Work item: Please determine the number of lines in the material below that contain the word "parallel", and state it alone.

Available data:
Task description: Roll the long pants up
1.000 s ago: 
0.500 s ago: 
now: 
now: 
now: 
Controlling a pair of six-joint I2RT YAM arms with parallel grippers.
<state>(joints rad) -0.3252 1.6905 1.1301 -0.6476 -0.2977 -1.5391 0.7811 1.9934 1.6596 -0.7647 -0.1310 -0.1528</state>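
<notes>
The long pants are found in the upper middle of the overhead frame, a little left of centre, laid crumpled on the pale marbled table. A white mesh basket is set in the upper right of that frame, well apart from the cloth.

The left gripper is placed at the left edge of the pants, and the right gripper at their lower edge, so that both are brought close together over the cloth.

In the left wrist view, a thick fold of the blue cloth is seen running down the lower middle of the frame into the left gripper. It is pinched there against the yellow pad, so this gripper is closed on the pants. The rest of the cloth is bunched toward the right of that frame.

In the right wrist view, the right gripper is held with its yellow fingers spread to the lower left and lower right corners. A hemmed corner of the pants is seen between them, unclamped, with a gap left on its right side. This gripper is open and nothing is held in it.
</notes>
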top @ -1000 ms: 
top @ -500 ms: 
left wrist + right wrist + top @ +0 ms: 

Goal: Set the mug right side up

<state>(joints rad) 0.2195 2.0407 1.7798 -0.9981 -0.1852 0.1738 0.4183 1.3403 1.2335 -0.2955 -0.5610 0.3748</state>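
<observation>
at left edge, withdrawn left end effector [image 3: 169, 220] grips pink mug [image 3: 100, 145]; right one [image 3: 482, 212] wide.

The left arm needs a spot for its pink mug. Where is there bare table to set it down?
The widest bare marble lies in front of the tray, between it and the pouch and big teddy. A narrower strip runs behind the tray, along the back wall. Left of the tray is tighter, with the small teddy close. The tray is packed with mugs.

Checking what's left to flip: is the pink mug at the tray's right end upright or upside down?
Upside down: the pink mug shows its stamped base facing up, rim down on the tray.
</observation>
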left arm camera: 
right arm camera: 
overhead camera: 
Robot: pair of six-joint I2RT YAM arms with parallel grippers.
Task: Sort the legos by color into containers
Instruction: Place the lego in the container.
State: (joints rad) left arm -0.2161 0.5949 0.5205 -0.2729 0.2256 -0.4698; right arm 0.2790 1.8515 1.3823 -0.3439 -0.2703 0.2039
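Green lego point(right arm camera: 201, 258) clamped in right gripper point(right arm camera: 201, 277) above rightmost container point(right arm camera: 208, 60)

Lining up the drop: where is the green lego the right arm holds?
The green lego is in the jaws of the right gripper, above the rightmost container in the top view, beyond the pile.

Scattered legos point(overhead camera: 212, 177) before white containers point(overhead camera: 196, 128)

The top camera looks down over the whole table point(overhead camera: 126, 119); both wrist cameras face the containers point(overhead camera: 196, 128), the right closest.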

Response area: 2